Éric, s’est lancé dans les plantations, plusieurs pépinières fleurissent dans l’espace de la mission. Pour aider les veuves, au lieu de leur donner de l’argent qui sera mangé par le reste de la famille, il leur offre un espace et les encourage à cultiver. Éric a choisi d’aller vivre à Foya car pour lui, c’est vraiment un lieu abandonné et veut l’aider à se développer.

Samedi matin, messe à sept heures, c’est l’harmatan, il fait froid, dans l’église, Éric célèbre la messe, accompagné de son stagiaire Emmanuel, seul un homme âgé et un enfant forment l’assistance. Cela me fait penser au curé d’Ars quand il est arrivé dans sa région, elle aussi abandonnée à son époque. Le nom de la paroisse de Foya est St Jean Vianney !

Nous avons déjà recueilli plusieurs témoignages, entre autres celui d’Éric, très enthousiaste, plein de projets, dont certains sont bien avancés. On réalise que l’intuition de notre Fondateur, aller auprès de plus abandonnés, est toujours d’actualité.

L’après-Ebola est notre projet de reportage.
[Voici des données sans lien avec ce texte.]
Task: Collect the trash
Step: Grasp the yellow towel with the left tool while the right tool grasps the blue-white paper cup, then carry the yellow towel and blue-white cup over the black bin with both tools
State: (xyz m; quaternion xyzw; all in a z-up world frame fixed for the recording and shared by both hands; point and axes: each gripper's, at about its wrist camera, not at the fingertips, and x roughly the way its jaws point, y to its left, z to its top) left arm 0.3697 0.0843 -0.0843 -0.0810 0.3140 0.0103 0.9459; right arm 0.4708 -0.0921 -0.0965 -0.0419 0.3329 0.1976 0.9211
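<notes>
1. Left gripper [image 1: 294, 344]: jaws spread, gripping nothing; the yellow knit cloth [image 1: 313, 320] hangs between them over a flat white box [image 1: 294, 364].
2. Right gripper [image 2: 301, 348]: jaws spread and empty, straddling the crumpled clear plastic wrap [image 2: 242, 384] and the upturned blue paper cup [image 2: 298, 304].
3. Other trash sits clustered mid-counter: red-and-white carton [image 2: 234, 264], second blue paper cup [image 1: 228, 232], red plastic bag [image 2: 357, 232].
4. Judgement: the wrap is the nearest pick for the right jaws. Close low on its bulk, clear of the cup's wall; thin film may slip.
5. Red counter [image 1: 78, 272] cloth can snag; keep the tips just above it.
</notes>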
Éric, nous montre comment il a réveillé la communauté traumatisée par cette tragédie en les invitant à reconstruire la mission et bâtir l’église, chacun s’y est mis, les uns apportant le sable, les autres travaillant sur les parpaings, d’autres allant chercher l’eau. Ce projet de construire l’église a mobilisé la communauté. Sur les bancs, il y des plaques avec le nom des contributeurs en reconnaissance.

En nous rendant à l’ex-centre de traitement Ébola, nous sommes passés devant une maison qui célébrait des funérailles. Nous entrons pour nous associer à leur tristesse. On nous offre un siège, nous sommes entourés par les invités de cette cérémonie. Éric présente nos sincères condoléances et les assure de nos prières. Un des petits chefs de quartier prend la parole pour nous demander comment nous allons les aider (c’est-à-dire : combien nous allons donner pour leur libation), il avait certainement déjà bien entamé la réserve. Éric lui fait remarquer que nous passions par là et, par respect, nous nous sommes arrêtés, nous leur offrons notre prière et notre sympathie et qu’il n’est pas bon de demander à l’étranger ce qu’il doit donner. Derrière nous, les vieux approuvent la réponse d’Éric, honteux de l’attitude de ce chef.

Éric nous dit que les gens cherchent l’église nourricière, les églises évangéliques ne travaillent que pour leurs ouailles, et les chrétiens de la paroisse ont de la peine à comprendre pourquoi Eric s’engagent dans le service de tous ceux qui sont dans le besoins, pas forcément les paroissiens à qui ils demandent de s’investir dans la solidarité. Mais ils peinent à le suivre, persuadés qu’il reçoit beaucoup d’argent et qu’il veut garder tout pour lui. Le Liberia est en zone de première évangélisation même pour son Eglise. Pour la succession d’un évêque, il y a eu beaucoup de tension, chacun essayant de démolir l’autre. Il a fallu donner le titre de Monseigneur a un certain qui se voyait déjà évêque et qui n’a pu admettre d’être évincé. Tout cela n’est pas forcément à la gloire de l’Eglise locale. Mais c’est le temps de la réconciliation, le chemin est encore long.

Nous sommes allés au cimetière des victimes d’Ébola qu’une association a permis de réaliser assez loin dans la brousse. C’est impressionnant toutes ces tombes alignées rappelant certains de nos cimetières de guerre.

Ayant de grandes difficultés à me connecter pour vous envoyer ce message, je vais faire un deuxième document afin de poursuivre mon propos sans être trop long. Si ce journal parvient à partir avant le 25 décembre, joyeux Noël à tous. Nous avons vraiment le privilège de vivre un temps fort en communion avec Jésus qui est né dans une crèche faute d’hébergement et par l’indifférence de ses contemporains.